» PROBLEM DETAILS
Reproduce the whole listing word for word. Leave every image out.

» RAW DATA
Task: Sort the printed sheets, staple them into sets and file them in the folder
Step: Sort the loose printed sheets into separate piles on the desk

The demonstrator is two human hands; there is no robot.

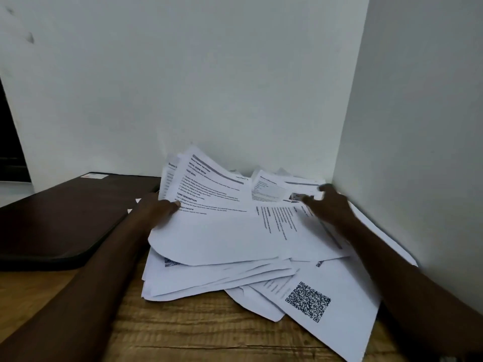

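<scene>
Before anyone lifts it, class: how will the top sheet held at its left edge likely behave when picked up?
Probably floppy: the top sheet bows and droops past the left hand. Likely very light, being thin paper. It may slide easily, since the pile beneath lies fanned and loose.

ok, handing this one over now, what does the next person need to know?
Left hand grips a lifted bunch of sheets by its left edge, thumb on top.
Right hand lies on the loose pile near the wall corner, blurred; grip unclear.
Folder: dark, closed, flat on the table, left of the pile.
Done: nothing visibly stapled or filed; no stapler in view.
Left: sort, staple, file.
</scene>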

» COMPLETED TASK
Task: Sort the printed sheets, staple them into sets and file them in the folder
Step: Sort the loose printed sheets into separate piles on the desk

The demonstrator is two human hands; there is no robot.


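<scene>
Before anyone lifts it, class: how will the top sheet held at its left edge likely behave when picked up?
Probably floppy: the top sheet bows and droops past the left hand. Likely very light, being thin paper. It may slide easily, since the pile beneath lies fanned and loose.

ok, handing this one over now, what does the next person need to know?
Left hand grips a lifted bunch of sheets by its left edge, thumb on top.
Right hand lies on the loose pile near the wall corner, blurred; grip unclear.
Folder: dark, closed, flat on the table, left of the pile.
Done: nothing visibly stapled or filed; no stapler in view.
Left: sort, staple, file.
</scene>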

No more is needed for this exercise.